Decíamos ayer que el silencio y la oscuridad son dos formas de opresión y censura de la cultura posmoderna. Guitton, en el libro citado,  se pregunta cómo y por qué «en una época en que las ciencias humanas penetran en las zonas inconscientes» y las ciencias positivas buscan iluminarlo todo, crece «el silencio sobre lo que es esencial en nuestras sociedades parlanchinas». Y así es: en este medioambiente simbólico de ruido y fosforescencia, el silencio y la oscuridad crecen al lado del alboroto y las grandes zonas iluminadas.
Sin embargo, en ocasiones, el silencio y las zonas de sombra pueden dar luz a lo que no se ve. En el cine, por ejemplo, lo que oculta la cámara puede mostrarnos más que la imagen explícita. El mal cine nos lo enseña todo impidiéndonos ver más allá de las imágenes.
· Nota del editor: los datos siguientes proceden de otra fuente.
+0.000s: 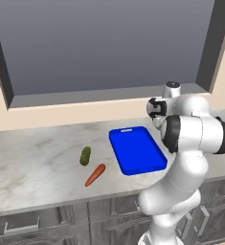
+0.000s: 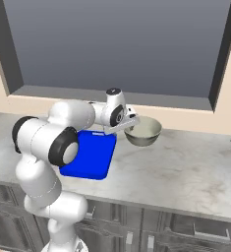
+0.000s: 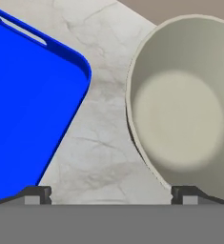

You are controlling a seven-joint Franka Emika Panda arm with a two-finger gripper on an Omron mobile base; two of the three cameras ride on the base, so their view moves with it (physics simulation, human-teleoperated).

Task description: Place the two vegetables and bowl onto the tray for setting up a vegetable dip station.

El cine bueno economiza, oculta, sugiere, no desvela del todo; la elipsis nos deja un margen para la inteligencia y la imaginación que completan y recrean lo que no ven.

Del mismo modo, en el medioambiente simbólico, a menudo las claves de su fisonomía cultural no están en lo que la sociedad dice, sino en lo que se calla y oculta. No en lo que grita y repite machaconamente, sino en aquello que silencia y recluye en las tinieblas.

Por eso quizá hoy haya que saber mirar a lo oscuro y escuchar el silencio para poder tener un atisbo de la realidad que el ensordecedor altavoz mediático y la luz de los focos nos impiden ver y escuchar.

La muerte, el aborto, la pobreza, la vejez, la normalidad, la generosidad, la excelencia y, por supuesto, Dios, están fuera de foco y con los micrófonos apagados. La voz de los sin voz. La luz de los que están en la sombra. Esa luz y ese silencio.

Apaguen la pantalla de vez en cuando y asómense al silencio.